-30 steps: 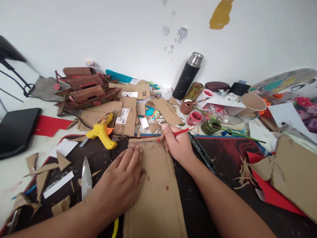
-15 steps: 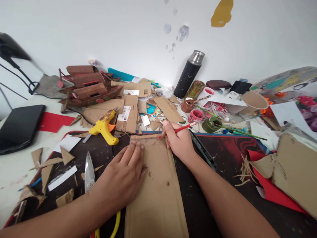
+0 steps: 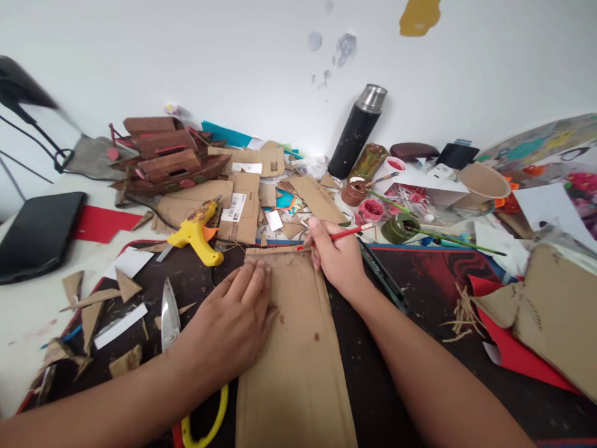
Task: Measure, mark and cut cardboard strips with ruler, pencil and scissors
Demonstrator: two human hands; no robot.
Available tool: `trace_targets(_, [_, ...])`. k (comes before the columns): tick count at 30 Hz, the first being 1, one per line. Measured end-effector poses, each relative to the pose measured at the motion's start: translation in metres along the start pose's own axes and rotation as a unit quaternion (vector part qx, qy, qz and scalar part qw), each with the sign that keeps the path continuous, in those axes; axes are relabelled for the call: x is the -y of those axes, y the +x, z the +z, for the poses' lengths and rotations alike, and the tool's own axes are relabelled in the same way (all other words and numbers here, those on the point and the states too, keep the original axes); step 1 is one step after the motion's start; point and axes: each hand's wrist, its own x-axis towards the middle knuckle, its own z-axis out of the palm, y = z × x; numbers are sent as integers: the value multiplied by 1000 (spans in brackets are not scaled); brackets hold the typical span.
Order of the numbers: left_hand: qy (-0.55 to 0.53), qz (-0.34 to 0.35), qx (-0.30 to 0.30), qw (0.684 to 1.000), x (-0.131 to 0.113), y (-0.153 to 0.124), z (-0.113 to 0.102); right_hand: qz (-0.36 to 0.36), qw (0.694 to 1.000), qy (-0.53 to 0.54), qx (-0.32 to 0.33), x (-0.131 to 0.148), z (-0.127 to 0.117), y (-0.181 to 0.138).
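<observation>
A long brown cardboard strip [image 3: 298,367] lies on the dark mat before me, with a narrow strip along its far edge. My left hand [image 3: 237,311] rests flat on its left side, fingers stretched toward that edge. My right hand [image 3: 336,252] pinches a red pencil [image 3: 351,231], whose tip meets the far edge near the right corner. Scissors [image 3: 170,314] with yellow handles lie partly under my left forearm. A yellow glue gun [image 3: 196,235] lies beyond my left hand. Just right of my right hand is a dark green box cutter [image 3: 383,277].
Cardboard scraps [image 3: 93,311] litter the mat's left side. Brown model boats [image 3: 172,158] stand at the back left. A black flask [image 3: 357,132] leans against the wall, near open paint jars [image 3: 398,229] with brushes. Red paper [image 3: 508,339] and a cardboard piece [image 3: 559,311] lie at right.
The view has tilted down slightly, so the background sits higher. The pencil tip has shifted a little left along the cardboard's far edge. My left hand stays in place on the cardboard.
</observation>
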Motion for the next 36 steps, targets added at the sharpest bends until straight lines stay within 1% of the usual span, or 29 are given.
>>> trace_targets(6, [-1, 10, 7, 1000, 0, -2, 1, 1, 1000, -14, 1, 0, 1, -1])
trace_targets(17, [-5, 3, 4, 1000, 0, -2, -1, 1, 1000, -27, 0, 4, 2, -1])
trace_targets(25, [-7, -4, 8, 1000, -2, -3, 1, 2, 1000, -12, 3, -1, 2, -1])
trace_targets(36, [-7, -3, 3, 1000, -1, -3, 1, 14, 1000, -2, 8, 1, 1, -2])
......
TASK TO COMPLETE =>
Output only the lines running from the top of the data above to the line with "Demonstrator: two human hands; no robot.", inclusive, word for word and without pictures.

TASK ANSWER =>
-30 steps: 
-15 steps: 
+0 steps: 
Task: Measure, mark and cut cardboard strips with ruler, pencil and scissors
Demonstrator: two human hands; no robot.

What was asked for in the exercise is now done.